Some hardy souls stay the whole night around the fires or sleeping in one of the barns. For those brave enough to weather the first frost of autumn we reward them by providing hot breakfasts of farm fresh bacon, eggs, tomatoes and lots and lots of granary toast all washed down by big mugs of coffee. In return they had to help feed and tend to the farm animals before helping the farm hands move them back into their respective fields. Sunday was mostly friends and family day. We spent the morning clearing up then had an al-fresco lunch and an afternoon walk with all the children. The teenagers tended to slip off into the denser areas of the woods to do what teenagers do best together to reappear a little later still straightening up clothing !
It was a terrific weekend and well worth the day spent clearing up afterwards. Now the farms will settle down for the long pull through winter, Many of the farm workers will take their holidays heading off to their homes in other parts of Holland, or in the case of some others to Latvia, Poland, Ukraine. For my parents they will have a period of peace until the Sinter Klaas celebrations start to kick in, made even more interesting this year by our baby being due in December.

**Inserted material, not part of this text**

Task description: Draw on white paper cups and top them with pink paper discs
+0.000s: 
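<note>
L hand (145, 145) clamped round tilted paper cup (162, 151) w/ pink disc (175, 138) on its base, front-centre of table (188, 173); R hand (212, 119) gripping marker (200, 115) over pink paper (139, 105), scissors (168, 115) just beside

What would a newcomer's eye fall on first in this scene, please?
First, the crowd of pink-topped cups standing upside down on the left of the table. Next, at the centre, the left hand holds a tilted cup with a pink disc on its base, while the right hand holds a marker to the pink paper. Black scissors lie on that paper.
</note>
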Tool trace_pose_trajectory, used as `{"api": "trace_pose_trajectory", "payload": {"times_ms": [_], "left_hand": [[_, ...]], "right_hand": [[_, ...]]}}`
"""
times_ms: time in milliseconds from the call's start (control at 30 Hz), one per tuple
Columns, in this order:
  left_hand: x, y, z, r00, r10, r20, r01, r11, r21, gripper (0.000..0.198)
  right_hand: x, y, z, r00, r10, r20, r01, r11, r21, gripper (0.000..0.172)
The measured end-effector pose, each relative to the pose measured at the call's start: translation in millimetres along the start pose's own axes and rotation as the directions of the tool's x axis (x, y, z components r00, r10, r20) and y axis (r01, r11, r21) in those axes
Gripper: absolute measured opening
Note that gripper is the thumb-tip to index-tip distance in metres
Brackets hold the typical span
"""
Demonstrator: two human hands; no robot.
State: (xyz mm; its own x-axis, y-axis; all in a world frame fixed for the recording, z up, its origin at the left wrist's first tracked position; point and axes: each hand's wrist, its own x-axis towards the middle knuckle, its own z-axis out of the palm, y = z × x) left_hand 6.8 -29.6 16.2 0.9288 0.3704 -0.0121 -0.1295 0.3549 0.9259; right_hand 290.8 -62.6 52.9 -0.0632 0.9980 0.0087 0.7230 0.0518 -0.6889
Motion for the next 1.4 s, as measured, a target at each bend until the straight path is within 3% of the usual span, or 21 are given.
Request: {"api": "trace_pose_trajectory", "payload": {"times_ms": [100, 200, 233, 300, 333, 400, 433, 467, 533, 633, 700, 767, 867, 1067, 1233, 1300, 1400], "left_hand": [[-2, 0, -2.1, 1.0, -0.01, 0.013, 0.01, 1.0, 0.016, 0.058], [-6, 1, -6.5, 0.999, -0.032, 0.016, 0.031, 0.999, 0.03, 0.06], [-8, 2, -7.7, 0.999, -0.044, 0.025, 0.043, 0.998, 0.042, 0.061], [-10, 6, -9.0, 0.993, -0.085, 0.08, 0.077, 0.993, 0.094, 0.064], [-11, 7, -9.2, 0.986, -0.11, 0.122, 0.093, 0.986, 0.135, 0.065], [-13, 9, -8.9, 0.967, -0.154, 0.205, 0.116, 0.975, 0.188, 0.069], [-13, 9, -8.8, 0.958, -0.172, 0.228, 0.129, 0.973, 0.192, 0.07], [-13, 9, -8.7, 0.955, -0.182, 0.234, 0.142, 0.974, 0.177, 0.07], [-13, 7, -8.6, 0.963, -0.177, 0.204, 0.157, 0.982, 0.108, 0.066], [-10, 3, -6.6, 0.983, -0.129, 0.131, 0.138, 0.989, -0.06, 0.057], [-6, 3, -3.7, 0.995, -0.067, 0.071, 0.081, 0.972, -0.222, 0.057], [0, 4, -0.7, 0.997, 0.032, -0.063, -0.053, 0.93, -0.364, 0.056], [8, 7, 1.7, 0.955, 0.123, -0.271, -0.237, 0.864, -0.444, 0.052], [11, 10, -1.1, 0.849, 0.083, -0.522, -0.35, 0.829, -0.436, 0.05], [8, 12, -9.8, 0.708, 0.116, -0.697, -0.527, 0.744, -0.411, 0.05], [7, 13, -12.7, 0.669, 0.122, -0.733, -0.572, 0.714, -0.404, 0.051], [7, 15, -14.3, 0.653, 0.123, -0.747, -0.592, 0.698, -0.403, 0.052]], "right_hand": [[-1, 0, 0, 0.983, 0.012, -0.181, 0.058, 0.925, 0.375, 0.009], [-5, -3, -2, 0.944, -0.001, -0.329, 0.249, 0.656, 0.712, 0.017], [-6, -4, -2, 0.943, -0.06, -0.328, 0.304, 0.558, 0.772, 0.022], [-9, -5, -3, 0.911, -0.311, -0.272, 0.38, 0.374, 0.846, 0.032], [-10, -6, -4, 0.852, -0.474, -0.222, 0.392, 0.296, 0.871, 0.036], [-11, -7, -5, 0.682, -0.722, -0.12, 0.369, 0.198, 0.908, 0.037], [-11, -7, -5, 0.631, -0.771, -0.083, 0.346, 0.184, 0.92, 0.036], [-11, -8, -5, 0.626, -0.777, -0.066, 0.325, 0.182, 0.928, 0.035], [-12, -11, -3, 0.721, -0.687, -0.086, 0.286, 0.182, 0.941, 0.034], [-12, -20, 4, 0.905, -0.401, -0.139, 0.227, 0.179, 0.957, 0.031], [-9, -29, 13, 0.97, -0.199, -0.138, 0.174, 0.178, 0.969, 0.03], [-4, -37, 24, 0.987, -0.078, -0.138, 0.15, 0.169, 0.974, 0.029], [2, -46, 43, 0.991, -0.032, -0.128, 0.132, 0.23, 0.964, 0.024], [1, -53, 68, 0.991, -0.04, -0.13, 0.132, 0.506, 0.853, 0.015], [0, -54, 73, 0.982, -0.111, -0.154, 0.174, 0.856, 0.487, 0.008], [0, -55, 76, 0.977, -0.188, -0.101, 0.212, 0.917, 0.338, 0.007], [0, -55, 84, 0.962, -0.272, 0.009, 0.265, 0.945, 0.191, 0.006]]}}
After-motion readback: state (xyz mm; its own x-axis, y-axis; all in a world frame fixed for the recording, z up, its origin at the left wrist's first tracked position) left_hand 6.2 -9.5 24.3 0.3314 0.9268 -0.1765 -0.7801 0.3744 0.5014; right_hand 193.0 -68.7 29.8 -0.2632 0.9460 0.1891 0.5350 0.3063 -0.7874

For me the weekend has felt like an awakening as much of my acquired anxieties have fallen away and confidence has returned. On the train journey up I was aware of being very on edge, taking my finger nails right down, but on the journey home I realized that I was actually enjoying the trip. I feel I have reached some resolution inside myself to accept the fears that this comprised eye sight brings me. In a few days the girl who ruined my sight will be released back into the world and expelled from the country so I think it is time that I got on with living fully again. I will never see as well as I once did, but I can still see (mostly) so I think it time to get used to being frightened when I am out and just push on. I have neglected friends to catch up with and obligations to fulfill so I need to get to it !
Enjoy your autumn, appreciate the changing world about you at this most beautiful time of year and see the approaching winter and be ready to embrace it.